Friday, February 25, 2011

Winter means planting and more progress

I waved goodby to the Bayliner last month.  Two nice gentlemen from Hoquiam Grays Harbor came and took her away. They will fix her up and give her to a good friend who lives on a lake in Eastern WA.  They were pleased with her condition and happy to get the trailer too.  That's a big step toward clearing out the barn allowing us to fix it up to better arrange our farming equipment and also receive all the stuff we have been storing in the house.  We are getting closer to getting our clearing and grading and building permit to renovate the cottage.

We went to WACD Plant Materials Center to pick up 100 big leaf maple seedlings.  We hired Jenny Conrad and Pat Beurskens to help us get them in the ground.  The four of us managed it in about 3 hours.  We now have a plantation per our management plan, in the back near our western wetland.  The funny yellow mesh is called Tiller Net, plant protection that seems like it will be useful in protecting most all of our work against the voracious deer that roam the property.

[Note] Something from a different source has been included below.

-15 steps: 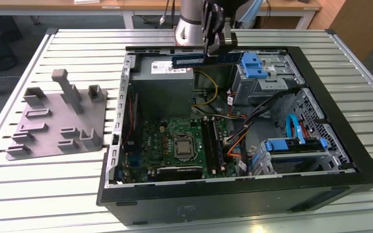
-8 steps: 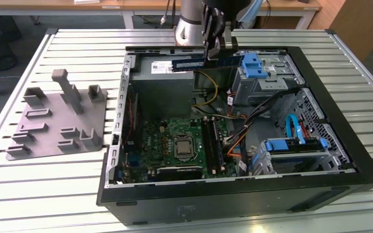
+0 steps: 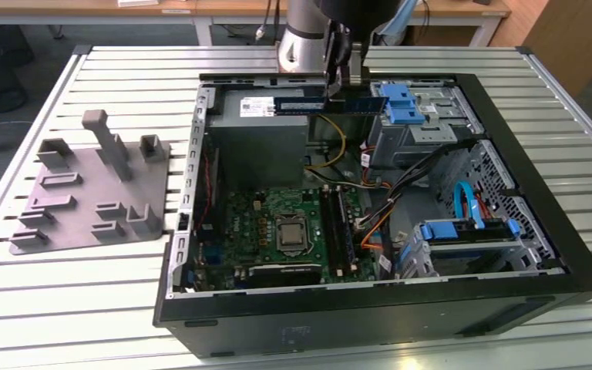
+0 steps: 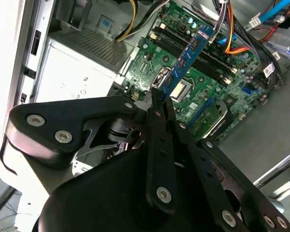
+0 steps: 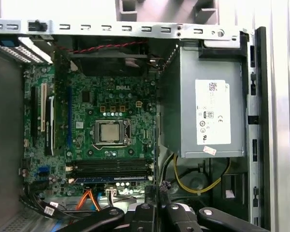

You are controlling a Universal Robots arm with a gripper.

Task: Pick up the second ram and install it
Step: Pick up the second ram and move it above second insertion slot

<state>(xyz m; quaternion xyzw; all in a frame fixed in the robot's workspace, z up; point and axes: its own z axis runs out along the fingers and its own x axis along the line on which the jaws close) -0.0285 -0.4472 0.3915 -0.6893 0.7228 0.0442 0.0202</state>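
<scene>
In the exterior view my gripper [image 3: 344, 83] hangs over the far end of the open computer case [image 3: 543, 193], shut on the second ram [image 3: 356, 105]. This thin blue stick is held level above the power supply and drive bay. The second wrist view shows the fingers [image 4: 157, 104] pinched on one end of the second ram [image 4: 189, 50], which reaches out over the green motherboard [image 4: 232, 82]. In the first wrist view the gripper [image 5: 157, 210] sits above the case, and the dark memory slots [image 5: 111, 166] run beside the processor socket [image 5: 111, 133].
A grey power supply [image 3: 260, 135] fills the case's far corner on the exterior view's left. Blue drive latches [image 3: 404, 104] and loose cables [image 3: 378, 220] lie on the exterior view's right. A grey fixture plate [image 3: 90, 193] rests on the slatted table [image 3: 70, 293] beside the case.
</scene>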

We also now have an enclosed nursery and a good start on the enclosed garden.  Most of the material for the enclosures we have salvaged from fence, wire and treated poles found in the barn or on the property.  We finished the nursery just in time.  25 bare-root high bush cranberry plants arrived to be potted until we plant them next fall after our driveway to the top of the property is in.   I potted the plants during a driving snow storm from the relative comfort of our barn.


Here the pots are heeled-in in the nursery to protect them from the freezing weather and the deer.

 

Four black walnut trees arrived with the cranberry plants.  After finishing with the cranberry, I planted them in back with the big leaf maple. In March we plant 300 more western redcedar, 100 Sitka spruce and 100 western hemlock.  Next Fall/Winter we'll plant more trees in keeping with our management plan.